Regarding sanitation, he said he would add 300 more permanent employees and hundreds of trash receptacles, increase garbage removal to four times a week (and every day for particularly busy areas), and increase the beautification of the city budget by NIS 50 million.
To address the city’s transportation problems, Lion said he would lower parking costs by 50 percent for Jerusalem residents, provide free parking for residents aged 67 and older, repair and improve neglected roads, connect all neighborhoods in the city with a new transportation system, and build a new light railway line from Gilo to Ramot, going through the center of town.
Lion added that he would expedite the process for new small businesses to be licensed in the city and construct a new downtown business center to accommodate thousands of workers.
He also lauded the Likud Beytenu candidates.
“We have a list of experience and people of action who come from all types of backgrounds – religious and secular, and Sephardi and Ashkenazi,” he said.
Hundreds of the capital’s business and cultural leaders joined government ministers and members of Knesset Sunday night to show their support for Lion.
Numerous senior Likud members attended the event at the Crowne Plaza hotel, including International Relations Minister Yuval Steinitz, Transportation Minister Israel Katz, Energy and Water Minister Silvan Shalom and Deputy Defense Minister Danny Danon.
The other candidates on the list included Dudu Amsalem, Vladimir Shklar, Elisha Peleg, Valentina Moldanovski, Avraham Nagose, Hila Yedid Barzila, Avi Shalom and Madonna Jeno.
Steinitz spoke at length to express his support for Lion and to challenge the notion among Lion’s critics that his association with the city was superficial and opportunistic.

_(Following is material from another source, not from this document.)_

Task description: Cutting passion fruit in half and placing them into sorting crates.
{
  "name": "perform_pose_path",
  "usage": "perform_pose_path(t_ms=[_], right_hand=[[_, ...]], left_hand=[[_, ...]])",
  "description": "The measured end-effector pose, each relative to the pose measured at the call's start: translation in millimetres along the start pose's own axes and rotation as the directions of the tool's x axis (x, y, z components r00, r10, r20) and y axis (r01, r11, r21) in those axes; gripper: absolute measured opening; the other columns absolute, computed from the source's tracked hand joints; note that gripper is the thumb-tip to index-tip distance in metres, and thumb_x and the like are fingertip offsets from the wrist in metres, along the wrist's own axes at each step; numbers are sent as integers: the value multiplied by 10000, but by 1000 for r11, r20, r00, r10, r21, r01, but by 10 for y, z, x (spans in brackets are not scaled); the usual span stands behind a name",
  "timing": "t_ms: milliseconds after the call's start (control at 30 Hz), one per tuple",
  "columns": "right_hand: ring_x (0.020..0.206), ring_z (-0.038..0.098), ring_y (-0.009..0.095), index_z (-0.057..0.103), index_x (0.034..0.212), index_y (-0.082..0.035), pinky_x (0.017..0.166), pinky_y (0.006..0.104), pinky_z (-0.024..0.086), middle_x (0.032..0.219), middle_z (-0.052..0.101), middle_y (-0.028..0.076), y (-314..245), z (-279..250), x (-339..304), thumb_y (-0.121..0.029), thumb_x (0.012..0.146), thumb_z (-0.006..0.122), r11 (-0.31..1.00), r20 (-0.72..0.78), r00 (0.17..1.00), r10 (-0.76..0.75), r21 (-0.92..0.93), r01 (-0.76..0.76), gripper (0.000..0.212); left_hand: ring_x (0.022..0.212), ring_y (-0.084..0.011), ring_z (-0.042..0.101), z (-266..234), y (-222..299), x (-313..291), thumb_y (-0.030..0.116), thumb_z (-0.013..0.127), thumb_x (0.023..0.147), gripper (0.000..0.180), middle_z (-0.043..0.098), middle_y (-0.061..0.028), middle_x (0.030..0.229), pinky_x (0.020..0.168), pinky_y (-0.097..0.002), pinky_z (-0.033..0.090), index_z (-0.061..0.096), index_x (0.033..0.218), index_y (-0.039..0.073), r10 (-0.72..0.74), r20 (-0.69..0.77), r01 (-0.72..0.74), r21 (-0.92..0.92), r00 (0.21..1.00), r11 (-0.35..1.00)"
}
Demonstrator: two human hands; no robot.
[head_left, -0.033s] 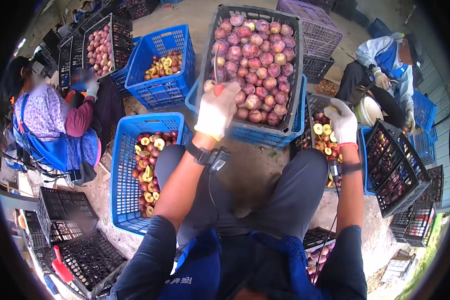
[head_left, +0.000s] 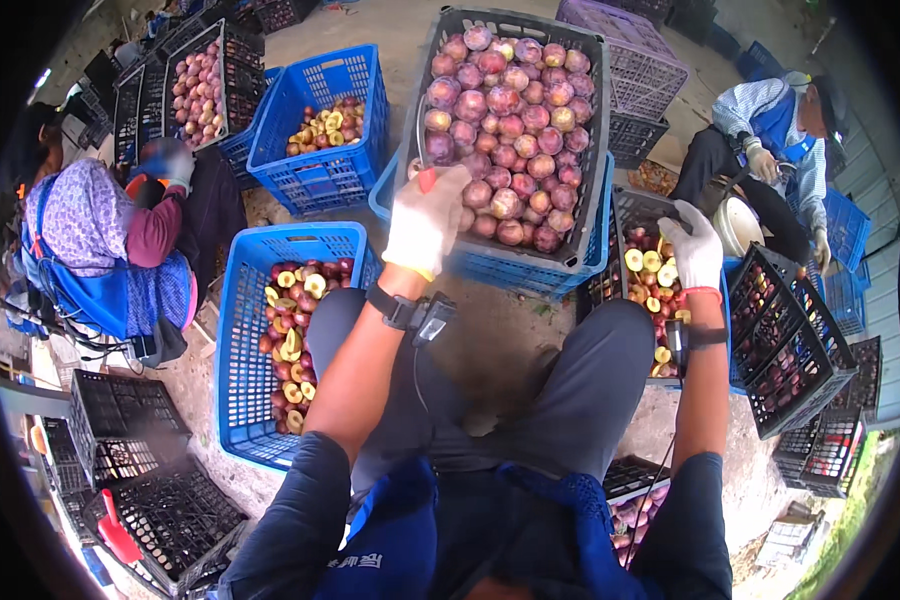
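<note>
My gloved left hand [head_left: 422, 225] is closed round a knife with a red handle [head_left: 427, 181]; its thin blade is hard to make out against the crate. It is at the near left corner of a dark crate [head_left: 415, 120] heaped with whole red-purple plums [head_left: 510, 135]. On the right, my gloved right hand [head_left: 694, 252] hovers over a crate of halved plums [head_left: 655, 272], fingers apart and nothing visible in them. Some cut faces there show yellow flesh.
The plum crate rests on a blue crate [head_left: 510, 275]. Blue crates of cut plums stand at left [head_left: 232, 350] and far left [head_left: 315, 180]. A tilted black crate [head_left: 795, 350] is at right. Two co-workers sit nearby, one left [head_left: 100, 220], one right [head_left: 780, 120].
My right hand has opened over the cut plums; a small piece at its fingertips earlier is gone. My left hand, with the knife, has shifted slightly left.
</note>
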State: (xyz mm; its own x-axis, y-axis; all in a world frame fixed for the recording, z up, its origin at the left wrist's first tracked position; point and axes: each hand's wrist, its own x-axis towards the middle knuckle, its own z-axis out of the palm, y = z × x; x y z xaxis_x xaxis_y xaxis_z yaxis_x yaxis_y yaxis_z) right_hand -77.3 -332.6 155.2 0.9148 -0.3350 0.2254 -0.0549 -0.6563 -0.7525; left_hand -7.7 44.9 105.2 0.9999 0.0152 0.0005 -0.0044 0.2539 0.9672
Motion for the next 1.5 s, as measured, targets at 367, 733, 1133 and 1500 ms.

“When he was director-general of the Prime Minister’s Office he created a committee of government director-generals, and when he was chairman of the Jerusalem Development Authority, he brought hundreds of millions of shekels to improve Jerusalem for the good of its residents,” said Steinitz.
“I am certain that when he is mayor, Moshe Lion will continue to work solely for the good of the residents of Jerusalem,” he added. “Jerusalem has an excellent candidate in Moshe Lion, and Jerusalem will be strengthened through him.”

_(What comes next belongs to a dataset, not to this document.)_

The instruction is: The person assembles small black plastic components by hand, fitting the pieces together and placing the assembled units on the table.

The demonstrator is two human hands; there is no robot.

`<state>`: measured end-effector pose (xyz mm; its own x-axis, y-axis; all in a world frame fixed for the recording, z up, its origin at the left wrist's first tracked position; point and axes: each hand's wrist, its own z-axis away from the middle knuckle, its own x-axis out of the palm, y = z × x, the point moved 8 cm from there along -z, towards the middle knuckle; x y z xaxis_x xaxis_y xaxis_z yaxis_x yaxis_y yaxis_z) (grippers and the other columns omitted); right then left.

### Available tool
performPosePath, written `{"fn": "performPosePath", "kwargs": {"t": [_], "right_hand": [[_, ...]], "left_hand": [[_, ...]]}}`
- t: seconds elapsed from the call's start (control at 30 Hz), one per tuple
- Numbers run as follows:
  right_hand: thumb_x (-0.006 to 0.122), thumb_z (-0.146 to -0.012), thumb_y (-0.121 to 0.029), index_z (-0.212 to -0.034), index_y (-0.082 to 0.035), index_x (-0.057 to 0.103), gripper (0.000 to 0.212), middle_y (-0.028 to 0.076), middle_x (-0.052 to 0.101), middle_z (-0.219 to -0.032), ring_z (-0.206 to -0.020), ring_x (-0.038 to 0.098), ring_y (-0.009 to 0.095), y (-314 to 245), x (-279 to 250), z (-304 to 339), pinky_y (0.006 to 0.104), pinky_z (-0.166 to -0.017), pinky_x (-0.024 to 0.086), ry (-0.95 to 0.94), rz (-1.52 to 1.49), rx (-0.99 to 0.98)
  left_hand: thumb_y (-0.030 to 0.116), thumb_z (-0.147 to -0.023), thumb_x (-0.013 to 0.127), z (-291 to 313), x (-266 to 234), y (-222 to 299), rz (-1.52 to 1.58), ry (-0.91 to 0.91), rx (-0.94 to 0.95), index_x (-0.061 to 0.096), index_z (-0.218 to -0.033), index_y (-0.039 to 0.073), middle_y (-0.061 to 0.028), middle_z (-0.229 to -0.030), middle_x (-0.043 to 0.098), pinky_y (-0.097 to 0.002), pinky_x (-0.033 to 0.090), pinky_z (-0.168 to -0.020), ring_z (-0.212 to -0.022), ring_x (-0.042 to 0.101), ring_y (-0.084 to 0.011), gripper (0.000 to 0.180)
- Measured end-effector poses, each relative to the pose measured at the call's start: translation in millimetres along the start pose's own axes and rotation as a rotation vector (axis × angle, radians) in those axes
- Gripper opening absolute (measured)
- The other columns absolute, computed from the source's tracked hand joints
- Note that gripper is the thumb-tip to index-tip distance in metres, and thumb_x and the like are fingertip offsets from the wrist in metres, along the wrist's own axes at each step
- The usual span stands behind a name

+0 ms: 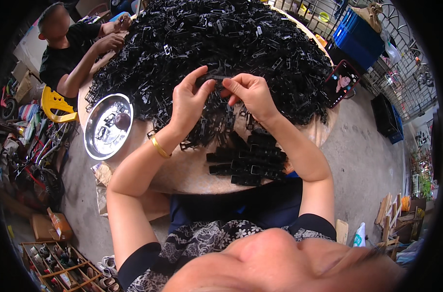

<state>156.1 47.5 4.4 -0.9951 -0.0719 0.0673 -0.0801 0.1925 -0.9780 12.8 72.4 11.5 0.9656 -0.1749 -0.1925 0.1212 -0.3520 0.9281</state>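
Both my hands are raised over the near edge of a big heap of small black plastic pieces (192, 36), which have slotted, frame-like shapes. My left hand (188, 100) has its thumb and forefinger at one end of a dark plastic strip (215, 76). My right hand (253, 95) pinches the other end, its fingers curled in. Against the dark heap, the strip's exact shape is hard to make out. Nearer to me, beside my right forearm, black pieces lie gathered in stacked rows (246, 163) on the round table (182, 173).
A shiny metal bowl (89, 141) with a few pieces and a dark round object stands at the table's left. Beyond it, a person (68, 48) handles pieces near a yellow chair (56, 104). A phone (342, 83) stands upright at the right, and blue crates (355, 34) sit behind.
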Motion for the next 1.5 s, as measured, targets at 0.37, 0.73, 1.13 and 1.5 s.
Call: {"fn": "performPosePath", "kwargs": {"t": [0.37, 0.73, 1.13, 1.5], "right_hand": [[0.07, -0.079, -0.016, -0.101, 0.002, 0.065, 0.029, 0.005, 0.067, -0.084, -0.074, 0.059, 0.007, -17.8, -11.8, -6.5, 0.0204, -0.068, 0.048, -0.105, 0.188, -0.07], [0.056, -0.088, -0.04, -0.087, -0.001, 0.067, 0.041, 0.003, 0.066, -0.078, -0.07, 0.059, 0.008, -46.0, -55.1, -8.4, 0.0217, -0.064, 0.047, -0.122, 0.343, -0.071], [0.062, -0.07, -0.015, -0.085, -0.009, 0.067, 0.017, 0.011, 0.064, -0.082, -0.082, 0.062, 0.028, -2.1, -17.5, 1.6, 0.0381, -0.072, 0.05, -0.232, 1.475, -0.133], [0.061, -0.07, -0.006, -0.083, -0.004, 0.06, 0.013, 0.012, 0.06, -0.081, -0.079, 0.059, 0.029, -39.3, -32.9, -6.6, 0.0369, -0.07, 0.048, 0.141, 1.12, -0.584]], "left_hand": [[0.004, -0.087, 0.057, -1.3, 12.7, 12.0, 0.358, -0.213, -0.026, 0.047, -0.125, -0.003, -0.0079, -0.106, 0.059, -0.0235, 0.05, -0.08, -0.088, 0.057, -0.0091, 0.04], [0.004, -0.086, 0.054, 32.5, 43.1, 46.4, 0.205, -0.477, 0.223, 0.048, -0.122, 0.0, -0.0117, -0.113, 0.056, -0.0326, 0.047, -0.089, -0.104, 0.057, -0.0228, 0.037], [0.012, -0.077, 0.067, 106.7, 87.4, 77.1, -0.026, -1.072, 0.669, 0.059, -0.108, 0.002, -0.0164, -0.118, 0.055, -0.0441, 0.04, -0.097, -0.115, 0.048, -0.0357, 0.034], [0.005, -0.077, 0.061, -100.0, 42.6, 19.7, -0.854, -0.207, 0.662, 0.065, -0.097, 0.004, -0.0092, -0.095, 0.064, -0.0309, 0.049, -0.076, -0.086, 0.059, -0.0253, 0.021]]}}
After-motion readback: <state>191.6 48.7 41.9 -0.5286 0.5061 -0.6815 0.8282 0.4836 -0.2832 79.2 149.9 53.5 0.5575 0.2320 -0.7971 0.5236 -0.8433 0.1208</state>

Tourism Minister Uzi Landau described Lion as a “man of Jerusalem” and a “man of the Land of Israel.”
“Moshe Lion is the right man for Jerusalem to strengthen the city financially and societally,” he said. “He is our candidate.”
Deputy Foreign Minister Ze’ev Elkin added that Lion is the only candidate who will keep Jews from leaving Jerusalem and unite the city.
“Jews are not staying in Jerusalem, where there is nowhere to live and no work,” he said. “Lion will bring these things to Jerusalem.”
“We also need someone who talks clearly about an indivisible and united Jerusalem and has a history in the nationalist camp,” Elkin continued.
Meanwhile, chairman of the Knesset Foreign Affairs and Defense Committee Avigdor Liberman criticized Jerusalem’s current high municipal taxes.
“Jerusalem residents pay taxes like [they live in] Manhattan but receive services like [in] Damascus,” he said.